To do → Copy out every line from the records that includes "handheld".

● ● ● ● ●

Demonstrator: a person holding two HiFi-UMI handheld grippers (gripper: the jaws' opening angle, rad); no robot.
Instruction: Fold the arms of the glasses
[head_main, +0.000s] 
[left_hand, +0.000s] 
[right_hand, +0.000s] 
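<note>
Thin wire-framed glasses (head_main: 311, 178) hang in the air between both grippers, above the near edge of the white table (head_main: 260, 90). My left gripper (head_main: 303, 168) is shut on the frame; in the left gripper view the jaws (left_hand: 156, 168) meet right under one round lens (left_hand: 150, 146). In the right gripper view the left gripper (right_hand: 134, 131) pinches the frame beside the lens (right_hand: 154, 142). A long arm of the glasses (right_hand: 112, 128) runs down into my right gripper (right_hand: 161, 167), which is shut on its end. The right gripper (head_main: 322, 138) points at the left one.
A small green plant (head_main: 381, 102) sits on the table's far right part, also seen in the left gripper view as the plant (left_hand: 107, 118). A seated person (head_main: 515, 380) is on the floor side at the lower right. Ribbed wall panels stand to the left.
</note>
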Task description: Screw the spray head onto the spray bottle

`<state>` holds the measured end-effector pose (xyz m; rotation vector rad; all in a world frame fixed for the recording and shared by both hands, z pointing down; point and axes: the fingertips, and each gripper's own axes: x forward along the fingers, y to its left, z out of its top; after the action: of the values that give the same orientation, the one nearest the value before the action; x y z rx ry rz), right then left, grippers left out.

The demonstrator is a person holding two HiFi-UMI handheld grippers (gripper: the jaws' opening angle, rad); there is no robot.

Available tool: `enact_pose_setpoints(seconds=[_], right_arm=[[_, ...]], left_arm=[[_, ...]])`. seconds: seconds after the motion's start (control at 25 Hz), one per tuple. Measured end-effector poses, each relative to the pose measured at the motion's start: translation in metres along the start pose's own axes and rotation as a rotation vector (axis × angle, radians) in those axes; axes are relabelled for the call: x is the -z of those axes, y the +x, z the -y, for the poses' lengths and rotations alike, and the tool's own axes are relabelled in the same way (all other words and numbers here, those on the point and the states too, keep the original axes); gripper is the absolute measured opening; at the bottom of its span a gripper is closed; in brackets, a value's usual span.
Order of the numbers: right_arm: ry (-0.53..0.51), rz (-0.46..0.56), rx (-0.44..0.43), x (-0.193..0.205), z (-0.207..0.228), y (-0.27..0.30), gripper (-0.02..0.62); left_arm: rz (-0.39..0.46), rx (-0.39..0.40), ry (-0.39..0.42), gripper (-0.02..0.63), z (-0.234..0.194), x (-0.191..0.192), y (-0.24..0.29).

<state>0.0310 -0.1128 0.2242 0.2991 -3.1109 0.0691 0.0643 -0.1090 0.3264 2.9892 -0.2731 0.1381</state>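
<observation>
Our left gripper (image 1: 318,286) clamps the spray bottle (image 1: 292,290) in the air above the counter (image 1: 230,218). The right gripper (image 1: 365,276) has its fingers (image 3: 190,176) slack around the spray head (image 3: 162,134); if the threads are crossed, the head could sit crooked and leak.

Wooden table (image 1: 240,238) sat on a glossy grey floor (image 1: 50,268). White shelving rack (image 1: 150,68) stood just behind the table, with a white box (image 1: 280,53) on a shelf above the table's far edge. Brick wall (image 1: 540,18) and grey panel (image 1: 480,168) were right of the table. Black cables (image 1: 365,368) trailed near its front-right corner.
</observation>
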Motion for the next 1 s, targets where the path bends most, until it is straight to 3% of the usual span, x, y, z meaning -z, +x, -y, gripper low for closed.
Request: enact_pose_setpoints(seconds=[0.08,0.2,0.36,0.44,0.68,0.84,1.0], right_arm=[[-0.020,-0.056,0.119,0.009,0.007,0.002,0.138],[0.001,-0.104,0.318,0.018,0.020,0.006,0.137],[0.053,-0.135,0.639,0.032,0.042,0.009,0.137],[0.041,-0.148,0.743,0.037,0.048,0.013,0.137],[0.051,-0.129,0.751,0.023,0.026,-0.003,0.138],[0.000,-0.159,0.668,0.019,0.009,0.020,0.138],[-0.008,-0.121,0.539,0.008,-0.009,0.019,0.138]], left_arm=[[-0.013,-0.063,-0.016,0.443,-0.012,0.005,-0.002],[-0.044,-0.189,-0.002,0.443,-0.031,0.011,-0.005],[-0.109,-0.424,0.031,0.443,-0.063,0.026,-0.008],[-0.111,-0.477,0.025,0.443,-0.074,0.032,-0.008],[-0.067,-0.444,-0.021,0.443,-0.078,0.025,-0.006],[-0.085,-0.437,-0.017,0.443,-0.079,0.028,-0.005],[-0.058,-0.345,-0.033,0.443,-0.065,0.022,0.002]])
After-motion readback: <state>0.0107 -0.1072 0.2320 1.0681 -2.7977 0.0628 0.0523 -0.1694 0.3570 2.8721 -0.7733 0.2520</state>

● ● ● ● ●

Answer box →
Demonstrator: a person holding two HiFi-UMI handheld grippers (gripper: the jaws' opening angle, rad); no robot.
The demonstrator is a person holding two HiFi-UMI handheld grippers (gripper: the jaws' opening angle, rad); there is no robot.

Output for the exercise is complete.